Re-reading Boswell’s Johnson, I find this, from the doctor’s ‘Meditations’ in 1764, when he was fifty-five:
My indolence … has sunk into grosser sluggishness, and my dissipation spread into wilder negligence. My thoughts have been clouded with sensuality: and, except that from the beginning of this year I have, in some measure, forborne excess of strong drink, my appetites have predominated over my reason. A kind of strange oblivion has overspread me, so that I know not what has become of the last year; and perceive that incidents and intelligence pass over me without leaving any impression.
Exactly.
Then there is this description, written a few months later, of a party at Carson’s home:
1 April
Someone asked me what the food was like at the Carson party. Found myself saying, ‘The caviare was served out of a milk-churn with a soup-ladle—chuckwagon style. Then there was salmon in aspic with a TWA boarding pass in its mouth to show that it had just been flown in.’
(As many of you will remember, Tynan’s diaries were excerpted in The New Yorker a few years ago. I’ve looked for a link but can’t find one — if you know it, please leave in the Comments. I’ll just add that the diaries are pretty indispensable and worth a read — vicious, louche, heartbreaking, and brilliant. You know, all the good stuff.)

Thank you, CAAF. This is gorgous stuff. Especially for this Aussie girl who has only the vaguest idea of who Johnny Carson was. (Or, I’ll be honest, Keneth Tynan.)

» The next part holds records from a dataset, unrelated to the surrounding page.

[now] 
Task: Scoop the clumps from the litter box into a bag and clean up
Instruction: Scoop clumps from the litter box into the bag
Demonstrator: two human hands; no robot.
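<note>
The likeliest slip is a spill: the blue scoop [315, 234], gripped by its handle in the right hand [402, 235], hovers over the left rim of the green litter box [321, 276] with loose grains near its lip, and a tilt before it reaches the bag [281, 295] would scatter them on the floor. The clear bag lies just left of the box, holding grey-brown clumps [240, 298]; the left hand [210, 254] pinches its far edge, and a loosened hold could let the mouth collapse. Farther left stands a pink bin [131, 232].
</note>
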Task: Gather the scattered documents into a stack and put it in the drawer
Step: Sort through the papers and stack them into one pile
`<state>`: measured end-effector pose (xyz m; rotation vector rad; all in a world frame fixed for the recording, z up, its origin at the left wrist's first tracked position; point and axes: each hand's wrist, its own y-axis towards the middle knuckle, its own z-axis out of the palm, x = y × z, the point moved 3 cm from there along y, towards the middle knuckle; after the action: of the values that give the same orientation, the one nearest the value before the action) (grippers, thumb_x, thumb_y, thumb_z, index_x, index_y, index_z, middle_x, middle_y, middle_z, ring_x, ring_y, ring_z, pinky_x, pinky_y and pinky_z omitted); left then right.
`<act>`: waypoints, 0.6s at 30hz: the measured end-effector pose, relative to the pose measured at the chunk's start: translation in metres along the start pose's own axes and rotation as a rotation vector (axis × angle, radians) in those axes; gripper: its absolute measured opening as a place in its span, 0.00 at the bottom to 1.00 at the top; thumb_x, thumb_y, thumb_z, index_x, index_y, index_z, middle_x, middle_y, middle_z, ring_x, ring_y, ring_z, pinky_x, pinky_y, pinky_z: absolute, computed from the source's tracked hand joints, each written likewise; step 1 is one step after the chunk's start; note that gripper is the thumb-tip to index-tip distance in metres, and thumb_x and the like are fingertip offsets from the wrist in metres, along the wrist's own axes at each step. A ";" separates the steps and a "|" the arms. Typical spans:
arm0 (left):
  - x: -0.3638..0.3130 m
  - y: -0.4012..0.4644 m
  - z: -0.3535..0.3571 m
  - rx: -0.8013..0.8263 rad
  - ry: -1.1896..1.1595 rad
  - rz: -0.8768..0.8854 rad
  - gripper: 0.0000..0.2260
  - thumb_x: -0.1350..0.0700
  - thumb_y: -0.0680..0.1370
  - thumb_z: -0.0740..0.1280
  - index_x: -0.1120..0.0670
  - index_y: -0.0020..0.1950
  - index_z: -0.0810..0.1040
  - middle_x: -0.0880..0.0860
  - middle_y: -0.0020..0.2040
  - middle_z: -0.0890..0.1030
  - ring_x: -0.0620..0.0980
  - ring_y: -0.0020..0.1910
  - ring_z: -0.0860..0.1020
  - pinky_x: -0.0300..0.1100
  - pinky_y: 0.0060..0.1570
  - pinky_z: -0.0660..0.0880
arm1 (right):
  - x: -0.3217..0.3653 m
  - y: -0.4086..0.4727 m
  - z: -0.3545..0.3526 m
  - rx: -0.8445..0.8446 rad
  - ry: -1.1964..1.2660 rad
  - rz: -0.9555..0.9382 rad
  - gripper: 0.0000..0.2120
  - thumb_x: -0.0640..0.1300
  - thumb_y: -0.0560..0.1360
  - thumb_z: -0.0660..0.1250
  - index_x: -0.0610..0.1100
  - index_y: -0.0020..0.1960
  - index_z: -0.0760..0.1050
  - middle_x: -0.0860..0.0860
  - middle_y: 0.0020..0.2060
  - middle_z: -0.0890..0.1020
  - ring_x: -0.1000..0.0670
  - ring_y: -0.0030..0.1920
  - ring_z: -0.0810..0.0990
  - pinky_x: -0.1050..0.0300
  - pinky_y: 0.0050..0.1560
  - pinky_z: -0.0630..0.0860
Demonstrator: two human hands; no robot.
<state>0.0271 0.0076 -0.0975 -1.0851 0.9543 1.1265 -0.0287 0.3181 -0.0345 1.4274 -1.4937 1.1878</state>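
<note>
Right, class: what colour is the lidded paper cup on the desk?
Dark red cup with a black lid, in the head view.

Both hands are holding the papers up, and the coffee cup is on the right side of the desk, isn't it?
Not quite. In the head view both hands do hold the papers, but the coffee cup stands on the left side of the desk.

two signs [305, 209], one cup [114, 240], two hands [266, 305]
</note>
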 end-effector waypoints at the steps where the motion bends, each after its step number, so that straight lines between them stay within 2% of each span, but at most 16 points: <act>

Comment by Justine Larbalestier — 1/24/2005 @ 2:00 am
I didn’t know who Tynan was till the New Yorker ran his journals (in 2001). But I adore him now. It’s a little depressing how many fantastic people there are who are worth attention who one hasn’t even heard of, isn’t it?
Comment by CAAF — 1/24/2005 @ 9:45 am
Great work, Carrie. Don’t forget the infamous Playboy interview, where Alex Haley called Carson on his apolitical nature and pointed out the influence he had.